What you need to do - For the records that follow, please set down exactly the lines between the one holding "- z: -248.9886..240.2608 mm" and the one holding "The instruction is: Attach", inclusive, and only those.

[Records drawn from a dataset]
######
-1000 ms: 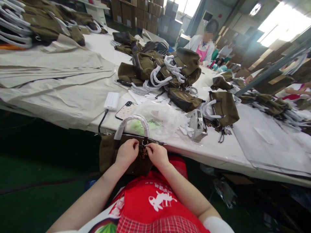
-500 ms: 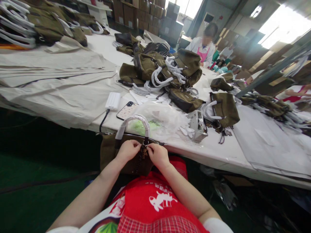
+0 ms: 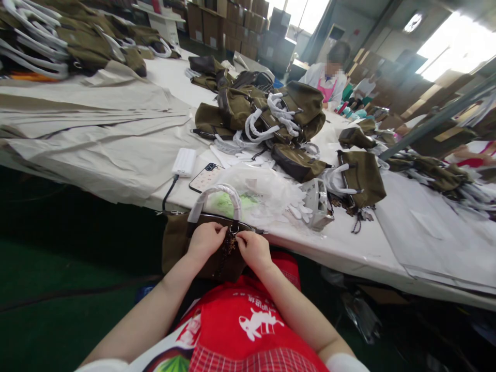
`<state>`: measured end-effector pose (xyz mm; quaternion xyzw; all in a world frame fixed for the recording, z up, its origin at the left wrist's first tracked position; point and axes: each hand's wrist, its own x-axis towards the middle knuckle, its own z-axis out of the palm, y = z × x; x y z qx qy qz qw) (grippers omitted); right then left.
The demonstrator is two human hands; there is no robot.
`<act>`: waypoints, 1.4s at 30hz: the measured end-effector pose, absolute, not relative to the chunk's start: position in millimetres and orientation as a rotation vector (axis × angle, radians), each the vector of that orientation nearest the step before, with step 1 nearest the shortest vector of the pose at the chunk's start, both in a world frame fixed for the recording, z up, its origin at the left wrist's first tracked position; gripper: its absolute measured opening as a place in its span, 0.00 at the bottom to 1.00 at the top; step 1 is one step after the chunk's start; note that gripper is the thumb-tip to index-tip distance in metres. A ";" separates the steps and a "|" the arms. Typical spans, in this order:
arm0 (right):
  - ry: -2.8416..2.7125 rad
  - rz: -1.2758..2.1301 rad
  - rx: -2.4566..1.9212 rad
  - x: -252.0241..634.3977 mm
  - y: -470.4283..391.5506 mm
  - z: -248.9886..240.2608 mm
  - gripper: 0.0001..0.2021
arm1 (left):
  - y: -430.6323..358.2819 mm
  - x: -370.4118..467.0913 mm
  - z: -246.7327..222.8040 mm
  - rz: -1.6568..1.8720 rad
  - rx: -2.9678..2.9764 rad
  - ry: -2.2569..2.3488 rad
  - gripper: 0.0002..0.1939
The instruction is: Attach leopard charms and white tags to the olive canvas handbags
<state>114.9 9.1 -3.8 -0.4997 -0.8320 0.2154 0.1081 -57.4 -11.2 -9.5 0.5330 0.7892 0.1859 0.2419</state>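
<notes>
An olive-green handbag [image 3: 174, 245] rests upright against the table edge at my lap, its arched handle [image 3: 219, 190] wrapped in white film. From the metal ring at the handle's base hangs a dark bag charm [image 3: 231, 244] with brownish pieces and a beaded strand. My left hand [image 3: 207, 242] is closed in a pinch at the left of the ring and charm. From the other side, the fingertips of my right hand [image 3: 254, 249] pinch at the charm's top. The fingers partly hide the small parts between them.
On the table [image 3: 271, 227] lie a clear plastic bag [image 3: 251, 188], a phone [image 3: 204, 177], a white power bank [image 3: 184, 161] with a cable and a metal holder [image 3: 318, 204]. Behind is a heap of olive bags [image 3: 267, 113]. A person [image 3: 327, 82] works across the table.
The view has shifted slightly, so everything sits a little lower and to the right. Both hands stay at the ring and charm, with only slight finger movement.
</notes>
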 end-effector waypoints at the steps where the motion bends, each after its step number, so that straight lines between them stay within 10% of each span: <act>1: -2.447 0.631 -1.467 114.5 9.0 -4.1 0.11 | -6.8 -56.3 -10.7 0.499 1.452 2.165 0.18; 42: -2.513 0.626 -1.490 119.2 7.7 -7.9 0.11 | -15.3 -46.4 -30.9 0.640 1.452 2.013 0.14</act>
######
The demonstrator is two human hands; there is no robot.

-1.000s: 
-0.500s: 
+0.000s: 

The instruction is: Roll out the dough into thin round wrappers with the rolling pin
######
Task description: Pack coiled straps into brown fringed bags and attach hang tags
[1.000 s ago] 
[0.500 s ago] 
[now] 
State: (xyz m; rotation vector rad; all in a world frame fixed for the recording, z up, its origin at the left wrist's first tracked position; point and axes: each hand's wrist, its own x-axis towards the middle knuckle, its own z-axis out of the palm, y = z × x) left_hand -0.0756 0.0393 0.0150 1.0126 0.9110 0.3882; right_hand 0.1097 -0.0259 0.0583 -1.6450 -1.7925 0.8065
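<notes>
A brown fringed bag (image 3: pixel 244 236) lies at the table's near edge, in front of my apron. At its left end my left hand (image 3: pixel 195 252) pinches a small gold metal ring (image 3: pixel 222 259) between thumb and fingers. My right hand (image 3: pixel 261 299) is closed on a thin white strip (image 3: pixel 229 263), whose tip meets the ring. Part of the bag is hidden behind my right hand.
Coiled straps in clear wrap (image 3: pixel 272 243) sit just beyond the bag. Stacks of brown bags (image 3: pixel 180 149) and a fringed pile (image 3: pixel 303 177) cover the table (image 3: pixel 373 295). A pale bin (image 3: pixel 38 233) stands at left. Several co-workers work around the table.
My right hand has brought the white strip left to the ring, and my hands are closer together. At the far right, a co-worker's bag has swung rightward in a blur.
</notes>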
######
Written answer -
  - z: -248.9886..240.2608 mm
  - gripper: 0.0001..0.2021
arm1 (left):
  - y: -430.6323..358.2819 mm
  - x: -370.4118..467.0913 mm
  - z: -246.7327..222.8040 mm
  - rz: -1.6568..1.8720 rad
  - rx: -2.9678..2.9764 rad
  - ry: -2.2569..2.3488 rad
  - gripper: 0.0002..0.1939
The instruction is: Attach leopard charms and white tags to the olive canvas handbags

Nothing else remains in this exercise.